Juwelier Meister Müller

Handwerkliche Präzisionsarbeit made in FD bietet Juwelier Meister Müller in der Karlstraße im Herzen der Barockstadt. Auf Basis eines Schweizer Uhrwerks fertigte Uhrmachermeister Antonio Müller im Jahr 2006 ein eigenes Uhrenwerk für Armbanduhren. Seit 2007 werden diese Eigenkreationen als Sonderedition der  „Uhrenkollektion Josef Müller & Söhne“ im Fachgeschäft angeboten.

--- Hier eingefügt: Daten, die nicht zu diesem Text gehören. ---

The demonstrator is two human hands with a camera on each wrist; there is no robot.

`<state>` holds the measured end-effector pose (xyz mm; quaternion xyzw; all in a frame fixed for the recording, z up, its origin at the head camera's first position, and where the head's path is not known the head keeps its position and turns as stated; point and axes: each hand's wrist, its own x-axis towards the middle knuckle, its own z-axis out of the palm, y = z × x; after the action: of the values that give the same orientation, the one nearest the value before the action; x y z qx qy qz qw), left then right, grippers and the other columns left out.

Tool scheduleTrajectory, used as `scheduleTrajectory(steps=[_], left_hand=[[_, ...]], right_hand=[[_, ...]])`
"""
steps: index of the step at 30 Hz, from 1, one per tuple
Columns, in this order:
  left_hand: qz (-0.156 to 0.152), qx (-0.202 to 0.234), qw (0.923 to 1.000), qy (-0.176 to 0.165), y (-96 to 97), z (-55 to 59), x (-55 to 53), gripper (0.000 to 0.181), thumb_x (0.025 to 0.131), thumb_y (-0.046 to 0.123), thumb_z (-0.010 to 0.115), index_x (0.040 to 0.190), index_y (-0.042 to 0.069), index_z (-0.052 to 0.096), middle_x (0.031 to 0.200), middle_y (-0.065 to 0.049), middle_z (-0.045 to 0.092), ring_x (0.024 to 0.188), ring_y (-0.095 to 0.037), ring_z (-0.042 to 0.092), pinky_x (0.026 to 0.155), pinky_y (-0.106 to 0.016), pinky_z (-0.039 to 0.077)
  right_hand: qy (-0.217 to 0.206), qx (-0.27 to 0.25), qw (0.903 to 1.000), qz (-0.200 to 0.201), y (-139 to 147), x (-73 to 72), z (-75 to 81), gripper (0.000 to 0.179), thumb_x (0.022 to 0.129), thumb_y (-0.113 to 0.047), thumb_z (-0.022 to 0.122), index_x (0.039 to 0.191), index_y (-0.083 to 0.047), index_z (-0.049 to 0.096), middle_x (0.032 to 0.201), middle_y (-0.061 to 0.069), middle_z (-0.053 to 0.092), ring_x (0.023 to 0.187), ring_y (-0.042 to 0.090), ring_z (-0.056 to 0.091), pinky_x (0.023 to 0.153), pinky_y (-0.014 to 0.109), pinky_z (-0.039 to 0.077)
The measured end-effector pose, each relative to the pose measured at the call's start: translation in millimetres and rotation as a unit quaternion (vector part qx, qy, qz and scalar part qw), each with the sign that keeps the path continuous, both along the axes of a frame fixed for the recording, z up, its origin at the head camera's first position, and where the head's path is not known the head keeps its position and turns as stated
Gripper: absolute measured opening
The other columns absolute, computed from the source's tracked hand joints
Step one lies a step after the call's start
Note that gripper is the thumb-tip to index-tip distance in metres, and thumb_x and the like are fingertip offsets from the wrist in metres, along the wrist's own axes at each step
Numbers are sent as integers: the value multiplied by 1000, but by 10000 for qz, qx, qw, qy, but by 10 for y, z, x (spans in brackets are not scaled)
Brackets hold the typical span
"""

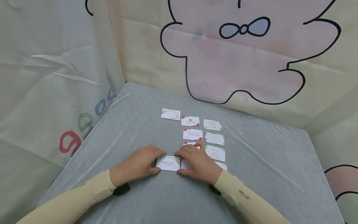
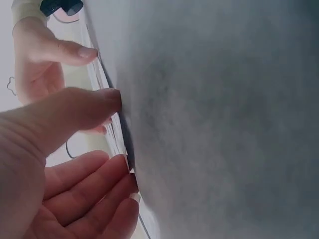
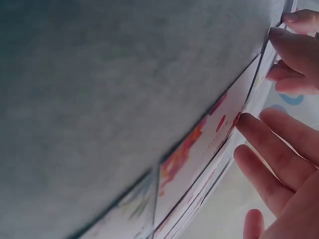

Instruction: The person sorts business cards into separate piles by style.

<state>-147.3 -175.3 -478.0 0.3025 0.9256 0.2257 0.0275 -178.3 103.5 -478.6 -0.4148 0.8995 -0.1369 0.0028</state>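
Note:
A white business card [image 1: 168, 163] with a yellow-green curve and "COMPANY LOGO" print lies at the near left of a card layout. At its left end, my left hand [image 1: 139, 161] holds the card's near and far edges between thumb and fingers. My right hand [image 1: 198, 162] does likewise at the right end, thumb on the near edge and index fingertip at the far corner. Its other fingers spread over red-flowered cards, partly hiding two of them. In the right wrist view, a red-flowered card [image 3: 219, 119] lies flat beside the held card.
Beyond the hands lie another yellow-green card [image 1: 170, 114], red-flowered cards [image 1: 193, 134] in a middle column and green-leaf cards [image 1: 214, 138] in a right column. Grey cloth [image 1: 265, 161] covers the table. Printed curtains [image 1: 145, 56] hang along its back and sides.

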Motion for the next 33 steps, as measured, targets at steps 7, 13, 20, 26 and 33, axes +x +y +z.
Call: scheduleTrajectory(steps=[7,13,20,26,33], left_hand=[[104,92,9999,37,-44,61,-151,52,87,17,87,135,3,70,123,-7,75,112,-23,69,99,-42,59],[290,-49,9995,120,-15,160,-466,58,89,21,87,140,3,67,133,-11,74,125,-29,69,109,-47,57],[355,-340,9986,197,15,233,-1102,59,91,19,83,145,2,64,140,-15,71,132,-33,66,113,-48,54],[431,-616,9971,124,39,240,-1574,60,94,18,79,148,1,61,143,-18,68,134,-33,65,116,-48,52],[753,-611,9950,-247,13,195,-1845,58,100,18,75,152,1,58,152,-16,64,144,-33,59,124,-49,45]], right_hand=[[-125,-79,9992,-372,-69,-116,32,53,87,-42,90,132,-21,72,118,-8,73,126,15,65,107,56,36],[-398,-102,9961,-785,-109,-403,107,58,88,-39,91,139,-19,71,133,-2,75,132,19,66,113,61,34],[-585,-158,9899,-1282,-175,-942,202,58,93,-36,87,145,-18,68,142,1,72,140,22,62,117,60,31],[-697,-316,9853,-1526,-252,-1378,159,56,97,-36,83,147,-17,66,146,2,71,140,22,64,118,54,30],[-947,-428,9781,-1806,-337,-1643,98,54,99,-36,80,148,-19,66,152,3,68,144,27,61,122,58,30]])
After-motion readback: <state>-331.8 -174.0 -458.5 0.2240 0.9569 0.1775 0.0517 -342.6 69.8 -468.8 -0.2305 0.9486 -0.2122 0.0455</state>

1952 machte sich Josef Müller, der Vater des heutigen Inhabers Markus Müller, im Elternhaus in der Karlstraße 28 als Uhrmachermeister mit seinem Fachgeschäft für Uhren, Schmuck und Zeitmesstechnik selbstständig. Die Uhrmachertradition in dem um das Jahr 1500 errichteten denkmalgeschützten Gebäude reicht jedoch bis ins frühe 20. Jahrhundert zurück.

 

Drei Uhrmacher-Generationen

Als der Vater des Firmengründers Josef Müller, der Kaufmann Otto Müller, 1924 das Haus kaufte, arbeitete bereits Uhrmachermeister Rebentisch in diesem Gebäude. Sein bekanntester Auszubildender war Ferdinand Schneider (1866–1955). Der Fuldaer Unternehmer, Erfinder und Ingenieur meldete 1912 neben zahlreichen anderen Erfindungen das erste Patent für eine Funkuhr an. Die Begeisterung für das Uhrmacherhandwerk wurde bei den drei Meistergenerationen der Familie Müller schon in den Kindertagen geweckt.
Firmengründer Josef Müller war begeistert von den filigranen Handwerksarbeiten in der Uhrmacherwerkstatt seines Elternhauses. Auch sein Sohn Markus konnte als Kind von den blitzenden und tickenden Chronometern einfach nicht genug bekommen. Als kleiner Junge reparierte er bereits einen Wecker, der noch heute funktioniert. 1993 übernahm Markus das Geschäft von seinem Vater Josef. Und mittlerweile steht mit seinem Sohn Antonio bereits die dritte „Meister-Müller-Generation“ in den Startlöchern.

 

Renommierter Ausbildungsbetrieb
Vater Markus ist glücklich über seinen jungen „Meistersohn“. Denn mit seinem Meisterstück leitete Antonio eine Kollektion von mechanischen Armbanduhren ein, „mit Werken, die zum großen Teil in unserer Werkstatt entstanden sind. Mit der Marke ‚Josef Müller & Söhne‘ zeigen wir, was eine gut eingerichtete Uhrmacherwerkstatt leisten kann.“ Und dazu gehört für Markus Müller, der auch seit fast 20 Jahren seinem Berufsstand als Obermeister der Innung für Uhren, Schmuck und Zeitmesstechnik vorsteht, vor allem die Berufsausbildung. 13 Uhrmachergesellinnen und -gesellen wurden in der Karlstraße ausgebildet, haben sich zum Teil selbstständig gemacht oder sind als Angestellte in den Uhrmacherbetrieben der Region beschäftigt. Der acht Mitarbeiter starke Uhrmachermeisterbetrieb gehört zu den wenigen in Hessen, die noch ausbilden. Neben den eigenen Erzeugnissen verkauft „Meister Müller“ auch Uhren namhafter Hersteller. Allerdings werden nur Produkte vertrieben, für die auch der komplette Service angeboten werden kann. Wie spannend Reparaturen sein können,
zeigt das Beispiel einer defekten Reisetischuhr vom Hofuhrmacher Kaiser Karls VII. aus dem 18. Jahrhundert. „Ich habe mich in die Person des damaligen Uhrmachers und Konstrukteurs hineinversetzt, weil ich viel neu konstruieren musste, damit das Unikat wieder lief. So etwas erfordert viel Leidenschaft und Herzblut.“ Dazu passt, dass alle Produkte langlebig und werthaltig sind. „Bei uns gibt es Oldtimer und Sammelobjekte für alle, die eine zu kleine Garage haben“, schmunzelt Markus Müller.